Cinéma

Another summer of love

d'Lëtzebuerger Land vom 23.02.2018

Adolescent indolent, Elio (Timothée Chalamet) passe son été dans la propriété familiale, une demeure italienne d’un autre âge. Domestiques dévoués, parents intellectuels (Amira Casar et Michael Stuhlbarg), piano, livres et petite amie à disposition, c’est une belle saison pour s’ennuyer élégamment. Oliver (Armie Hammer), un étudiant de son père, se joint à la famille pour quelques semaines afin de travailler à son doctorat et assister son professeur d’archéologie. On est en 1983, la mode est aux shorts très courts, aux sacs Invicta et aux chaussettes tennis, Oliver lance des « Later! » à tout-va, danse avec les jeunes femmes, nage et étudie avec la même légèreté. Elio observe la nonchalance du jeune américain, envie son corps si libre et si athlétique, lui si frêle et si peu alerte. Alors, à travers les portes de leurs chambres communicantes, sur les places vides des villages alentours et sur les chemins caniculaires, les deux hommes tentent de faire taire leur désir.

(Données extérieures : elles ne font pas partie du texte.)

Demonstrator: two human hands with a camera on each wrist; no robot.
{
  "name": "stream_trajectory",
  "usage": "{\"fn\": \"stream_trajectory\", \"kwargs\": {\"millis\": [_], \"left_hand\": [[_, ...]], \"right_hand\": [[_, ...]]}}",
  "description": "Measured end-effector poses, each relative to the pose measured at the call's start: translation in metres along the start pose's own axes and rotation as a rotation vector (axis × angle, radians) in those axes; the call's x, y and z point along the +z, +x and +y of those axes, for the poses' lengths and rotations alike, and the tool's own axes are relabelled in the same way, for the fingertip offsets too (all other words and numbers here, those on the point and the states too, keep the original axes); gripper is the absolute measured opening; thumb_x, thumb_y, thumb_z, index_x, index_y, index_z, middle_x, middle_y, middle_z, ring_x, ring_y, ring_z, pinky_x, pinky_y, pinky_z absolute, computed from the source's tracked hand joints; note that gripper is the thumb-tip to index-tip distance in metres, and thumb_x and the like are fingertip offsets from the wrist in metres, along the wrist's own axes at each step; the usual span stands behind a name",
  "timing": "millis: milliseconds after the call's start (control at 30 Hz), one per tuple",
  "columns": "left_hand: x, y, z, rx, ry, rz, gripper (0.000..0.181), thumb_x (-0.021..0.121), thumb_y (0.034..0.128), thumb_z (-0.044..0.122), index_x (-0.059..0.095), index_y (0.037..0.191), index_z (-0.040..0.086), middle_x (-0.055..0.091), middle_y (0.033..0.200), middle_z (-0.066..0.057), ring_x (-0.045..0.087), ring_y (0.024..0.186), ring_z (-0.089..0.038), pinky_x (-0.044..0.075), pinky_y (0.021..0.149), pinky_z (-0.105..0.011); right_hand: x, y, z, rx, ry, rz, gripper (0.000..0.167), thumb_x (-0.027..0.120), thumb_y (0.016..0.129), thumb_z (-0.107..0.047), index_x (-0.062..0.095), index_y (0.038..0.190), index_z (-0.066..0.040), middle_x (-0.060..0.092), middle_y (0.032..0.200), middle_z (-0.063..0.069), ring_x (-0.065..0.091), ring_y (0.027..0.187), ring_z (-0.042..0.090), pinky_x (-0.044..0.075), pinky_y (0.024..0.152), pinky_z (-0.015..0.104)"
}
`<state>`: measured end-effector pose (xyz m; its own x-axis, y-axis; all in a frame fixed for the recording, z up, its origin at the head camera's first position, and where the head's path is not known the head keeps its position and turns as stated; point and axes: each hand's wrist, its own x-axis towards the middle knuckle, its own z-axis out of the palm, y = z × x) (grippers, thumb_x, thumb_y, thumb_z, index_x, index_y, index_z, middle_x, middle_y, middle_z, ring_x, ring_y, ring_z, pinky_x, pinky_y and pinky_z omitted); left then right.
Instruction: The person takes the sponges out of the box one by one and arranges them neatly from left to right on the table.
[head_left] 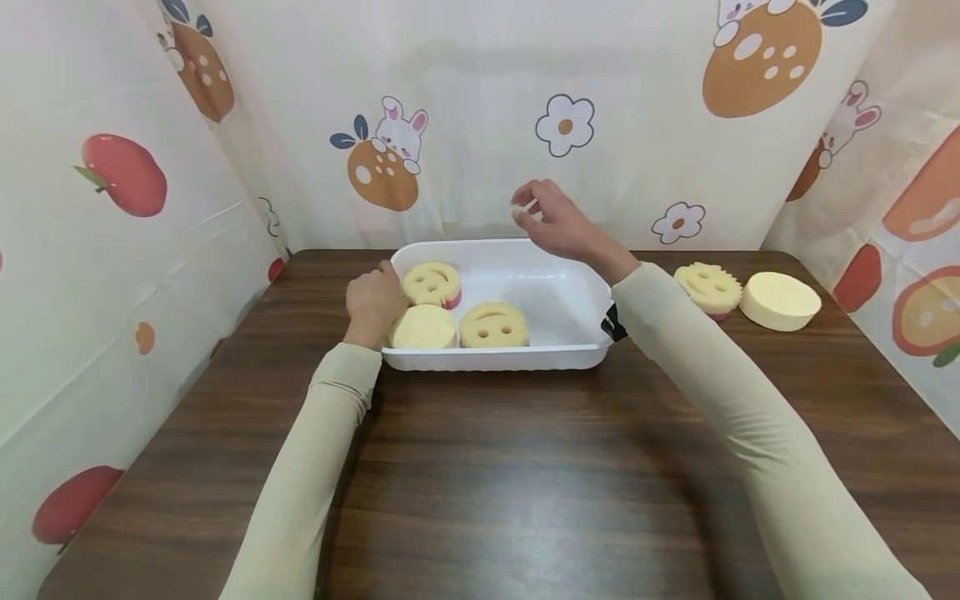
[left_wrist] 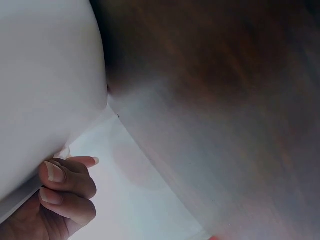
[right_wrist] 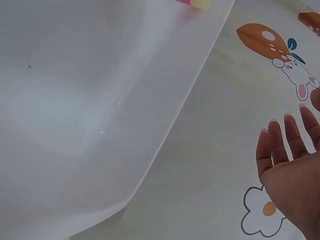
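My left hand (head_left: 375, 302) grips the left rim of a white rectangular tray (head_left: 495, 360). In the left wrist view the fingers (left_wrist: 70, 192) of that hand curl against the tray's edge. Inside the tray, on its left side, lie a smiley-face sponge (head_left: 432, 282) with a pink underside, a plain round yellow sponge (head_left: 423, 327) and another smiley-face sponge (head_left: 493, 325). My right hand (head_left: 557, 221) is raised in the air over the tray's far edge, holding nothing. Its fingers look loosely bent and spread in the right wrist view.
On the dark wooden table (head_left: 525, 483), right of the tray, sit a spiky-edged smiley sponge (head_left: 708, 287), partly behind the right sleeve (head_left: 720, 400), and a plain round yellow sponge (head_left: 780, 302). A printed curtain (head_left: 480, 100) hangs behind and along both sides.
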<state>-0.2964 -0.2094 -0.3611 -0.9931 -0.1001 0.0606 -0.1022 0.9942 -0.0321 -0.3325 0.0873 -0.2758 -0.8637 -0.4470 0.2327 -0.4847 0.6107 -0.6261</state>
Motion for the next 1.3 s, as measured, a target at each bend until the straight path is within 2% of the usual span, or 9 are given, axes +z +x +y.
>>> {"fn": "stream_trajectory", "kwargs": {"millis": [467, 900, 1300], "left_hand": [[0.002, -0.002, 0.000, -0.004, -0.003, -0.018, 0.072, 0.057, 0.0931, 0.039, 0.035, 0.142, -0.008, 0.069, 0.107, -0.025, 0.069, 0.090, -0.036, 0.056, 0.076, -0.047], [0.000, -0.002, 0.000, -0.002, 0.001, -0.002, 0.072, 0.057, 0.0935, 0.039, 0.035, 0.143, -0.008, 0.068, 0.109, -0.025, 0.069, 0.092, -0.037, 0.056, 0.076, -0.047], [-0.001, -0.001, 0.000, -0.008, -0.003, -0.008, 0.072, 0.058, 0.0932, 0.040, 0.035, 0.143, -0.007, 0.067, 0.112, -0.024, 0.070, 0.093, -0.036, 0.056, 0.076, -0.046]], "right_hand": [[0.006, 0.002, 0.003, -0.022, -0.025, -0.095, 0.038, 0.048, 0.103, -0.036, 0.052, 0.133, -0.012, 0.048, 0.135, 0.010, 0.047, 0.125, 0.025, 0.046, 0.102, 0.046], [0.011, 0.009, 0.002, -0.058, -0.044, -0.128, 0.041, 0.051, 0.100, -0.042, 0.053, 0.131, -0.015, 0.049, 0.135, 0.008, 0.047, 0.125, 0.025, 0.043, 0.105, 0.046], [0.019, 0.016, 0.003, -0.049, -0.052, -0.171, 0.044, 0.054, 0.099, -0.042, 0.052, 0.134, -0.015, 0.049, 0.138, 0.008, 0.046, 0.126, 0.026, 0.043, 0.105, 0.047]]}}
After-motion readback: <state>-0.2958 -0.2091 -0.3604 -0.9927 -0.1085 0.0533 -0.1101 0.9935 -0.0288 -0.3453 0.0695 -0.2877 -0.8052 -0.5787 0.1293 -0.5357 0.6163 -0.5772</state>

Après la haute bourgeoisie (Amore, 2009) et le couple artistique (A bigger splash, 2015), Luca Guadagnino scrute le milieu universitaire dans Call me by your name. Ces observations se partagent le même point de départ : l’arrivée d’un personnage extérieur qui va tout bouleverser. Le scénario, écrit par James Ivory d’après le roman d’André Aciman, suit le point de vue du jeune Elio : une direction « coming of age » que n’avait pas encore véritablement exploité le cinéaste. À travers le corps longiligne de son personnage, ses errements à travers les pièces, il épouse parfaitement la cause adolescente, en suspens. Le jeune Timothée Chalamet, nouvelle sensation franco-américaine découverte dans la série Homeland, possède toute l’innocence et la curiosité de cet âge charnière et Guadagnino ne se lasse pas d’en filmer tous les contours. Face à lui, plus mature mais tout aussi surpris de son désir, Armie Hammer, semblable aux Appolons qu’il étudie, fascine tout autant le réalisateur. Épaulé par le chef-opérateur thaïlandais Sayombhu Mukdeeprom, Guadagnino s’attendrit sur les à-côtés de la séduction, ces heures perdues à flâner, ces regards qu’on ne veut pas donner, ces espérances avortées. Le film se construit dans l’attente et les temps morts, une prise de position qui fonctionne jusqu’à un certain point.

Car si l’on comprend aisément où le cinéaste veut nous emmener, en utilisant une dramaturgie basée sur les personnages et une esthétique mêlant réalisme et poésie, certains appuis utilisés, comme la présence bienveillante des parents, s’avèrent redondants et finalement contradictoires. Elio, puisqu’il s’agit principalement de lui, ne rencontre pas d’empêchement. Le tourment qui l’anime paraît, après épuisement de tout son jeu, plutôt vain. La couleur, le ton, tout est beau mais que reste-t-il de cet amour ? Il aurait fallu davantage de consistance, à défaut d’un certain engagement, que ce joli portrait mélancolique d’un été où parait l’amour pour donner plus qu’une impression.